Le dichiarazioni di Kepel suscitano certamente dibattito, soprattutto in un contesto accademico dove la libertà di espressione e il confronto di idee dovrebbero essere al centro. Tuttavia, il politologo mette in guardia contro l’abbandono del rigore accademico e la cessione alle pressioni ideologiche, che rischiano di compromettere la missione educativa delle università.
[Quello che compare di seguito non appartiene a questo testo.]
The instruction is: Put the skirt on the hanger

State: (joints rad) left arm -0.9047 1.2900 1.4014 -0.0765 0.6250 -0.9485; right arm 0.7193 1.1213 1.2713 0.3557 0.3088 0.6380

La Reazione dell’Occidente
Kepel ha messo in luce come la reazione dell’Occidente agli eventi del 7 ottobre sia stata diversa rispetto all’11 settembre. Mentre allora vi fu un’unità di intenti e una solidarietà globale, oggi sembra esserci una frammentazione delle posizioni, con una parte dell’Occidente che si schiera con i carnefici. Questo cambio di paradigma è preoccupante per Kepel, che vede in esso un segnale di una crisi più profonda nelle società occidentali.
Il politologo non esita a criticare la politica e i media, che a suo avviso contribuiscono a questa frammentazione. ‘Quando vedo che la guida suprema iraniana Khamenei applaude alle proteste di Parigi, penso che abbiamo toccato il fondo’, ha dichiarato Kepel, sottolineando come le posizioni assunte da alcuni manifestanti occidentali possano essere strumentalizzate da attori esterni con obiettivi ben diversi.
Il Futuro delle Istituzioni Accademiche
Guardando al futuro, Kepel si interroga su quale sarà il ruolo delle istituzioni accademiche in un mondo sempre più polarizzato. La sua preoccupazione principale è che le università possano perdere il loro ruolo di luoghi di dibattito e di trasmissione del sapere, diventando invece arene di scontro ideologico. Per evitare questo scenario, Kepel suggerisce un ritorno ai fondamentali dell’istruzione, dove il rigore accademico e il confronto basato sui fatti siano al centro delle attività universitarie.
In conclusione, le parole di Kepel sono un monito per le istituzioni accademiche e per la società nel suo complesso. In un’epoca di grandi cambiamenti e tensioni, il ruolo dell’educazione diventa ancora più cruciale. Solo attraverso un impegno rinnovato per la qualità dell’istruzione e il rispetto del rigore accademico si potrà sperare di affrontare le sfide future con successo.